- **What this task involves**:
The listing below needs to be copied in full, exactly.

- **Provided data**:
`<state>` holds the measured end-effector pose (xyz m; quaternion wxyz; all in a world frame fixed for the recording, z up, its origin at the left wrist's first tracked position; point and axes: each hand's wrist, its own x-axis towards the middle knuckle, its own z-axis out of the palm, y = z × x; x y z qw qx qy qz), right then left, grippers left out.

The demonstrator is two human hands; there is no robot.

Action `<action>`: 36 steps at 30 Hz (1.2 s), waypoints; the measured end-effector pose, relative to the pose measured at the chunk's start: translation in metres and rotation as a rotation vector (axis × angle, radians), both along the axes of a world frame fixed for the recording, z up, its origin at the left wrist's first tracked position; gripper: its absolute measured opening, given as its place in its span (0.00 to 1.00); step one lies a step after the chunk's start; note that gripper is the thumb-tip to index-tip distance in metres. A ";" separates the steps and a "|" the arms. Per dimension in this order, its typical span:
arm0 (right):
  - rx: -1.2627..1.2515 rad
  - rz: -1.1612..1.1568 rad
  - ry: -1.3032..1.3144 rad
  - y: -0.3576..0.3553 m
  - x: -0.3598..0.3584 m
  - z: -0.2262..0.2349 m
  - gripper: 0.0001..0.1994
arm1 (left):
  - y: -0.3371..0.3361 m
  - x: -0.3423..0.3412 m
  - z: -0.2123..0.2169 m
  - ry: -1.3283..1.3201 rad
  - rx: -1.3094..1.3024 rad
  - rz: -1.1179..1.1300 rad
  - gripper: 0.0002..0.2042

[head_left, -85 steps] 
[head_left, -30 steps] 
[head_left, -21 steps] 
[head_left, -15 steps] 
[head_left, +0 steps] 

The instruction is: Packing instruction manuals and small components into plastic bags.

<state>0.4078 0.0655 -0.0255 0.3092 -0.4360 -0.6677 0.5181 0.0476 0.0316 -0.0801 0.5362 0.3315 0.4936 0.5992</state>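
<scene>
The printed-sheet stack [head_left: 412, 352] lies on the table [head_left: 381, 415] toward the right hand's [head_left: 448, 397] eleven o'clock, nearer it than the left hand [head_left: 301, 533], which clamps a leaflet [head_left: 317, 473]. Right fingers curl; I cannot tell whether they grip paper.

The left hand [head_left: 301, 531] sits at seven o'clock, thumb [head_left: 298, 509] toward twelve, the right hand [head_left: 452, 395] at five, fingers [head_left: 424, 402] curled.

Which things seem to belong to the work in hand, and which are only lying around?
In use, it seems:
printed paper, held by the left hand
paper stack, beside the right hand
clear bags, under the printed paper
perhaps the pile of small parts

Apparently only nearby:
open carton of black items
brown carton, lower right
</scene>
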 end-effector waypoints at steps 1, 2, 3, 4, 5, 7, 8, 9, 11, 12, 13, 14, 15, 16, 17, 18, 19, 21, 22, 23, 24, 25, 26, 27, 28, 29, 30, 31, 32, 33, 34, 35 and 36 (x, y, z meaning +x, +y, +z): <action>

- **Solution for this task**:
`<state>` holds the measured end-effector pose (xyz m; quaternion wxyz; all in a world frame fixed for the recording, z up, its origin at the left wrist's first tracked position; point and axes: each hand's wrist, its own x-axis towards the middle knuckle, its own z-axis out of the palm, y = z × x; x y z qw qx qy qz), right then left, grippers left out.

The demonstrator is two human hands; there is no robot.

Action `<action>`: 36 steps at 30 Hz (1.2 s), waypoints; the measured end-effector pose, relative to the pose measured at the chunk's start: translation in metres and rotation as a rotation vector (axis × angle, radians), both along the axes of a world frame fixed for the recording, z up, its origin at the left wrist's first tracked position; gripper: its absolute measured opening, given as its place in its span (0.00 to 1.00); step one lies a step after the chunk's start; note that gripper is the thumb-tip to index-tip distance in metres. A ";" separates the steps and a "|" the arms. Per dimension in this order, its typical span:
arm0 (right):
  - rx: -1.2627..1.2515 rad
  - rz: -1.1612..1.1568 rad
  - ry: -1.3032..1.3144 rad
  - y: -0.3576..0.3553 m
  - x: -0.3598..0.3584 m
  - z: -0.2262..0.2349 m
  - gripper: 0.0001..0.1994
arm1 (left):
  - y: -0.3371..0.3361 m
  - x: -0.3423..0.3412 m
  - z: -0.2123..0.2169 m
  - ry: -1.3283..1.3201 rad
  - rx: -1.3094..1.3024 rad
  - rz: -1.1179..1.1300 rad
  - gripper: 0.0002..0.2042

[head_left, -85 steps] 
[head_left, -30 steps] 
[head_left, -21 steps] 
[head_left, -15 steps] 
[head_left, +0 steps] 

The instruction is: Packing instruction manuals and small components into plastic bags.

<state>0.4078 0.0655 -0.0255 0.3092 -0.4360 -0.6677 0.5181 0.0476 0.0316 -0.0801 0.5362 0.3315 0.4936 0.5992</state>
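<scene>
The printed-sheet stack [head_left: 412, 352] lies on the table [head_left: 381, 415] toward the right hand's [head_left: 448, 397] eleven o'clock, nearer it than the left hand [head_left: 301, 533], which clamps a leaflet [head_left: 317, 473]. Right fingers curl; I cannot tell whether they grip paper.

The left hand [head_left: 301, 531] sits at seven o'clock, thumb [head_left: 298, 509] toward twelve, the right hand [head_left: 452, 395] at five, fingers [head_left: 424, 402] curled.

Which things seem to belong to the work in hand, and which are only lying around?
In use, it seems:
printed paper, held by the left hand
paper stack, beside the right hand
clear bags, under the printed paper
perhaps the pile of small parts

Apparently only nearby:
open carton of black items
brown carton, lower right
</scene>
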 end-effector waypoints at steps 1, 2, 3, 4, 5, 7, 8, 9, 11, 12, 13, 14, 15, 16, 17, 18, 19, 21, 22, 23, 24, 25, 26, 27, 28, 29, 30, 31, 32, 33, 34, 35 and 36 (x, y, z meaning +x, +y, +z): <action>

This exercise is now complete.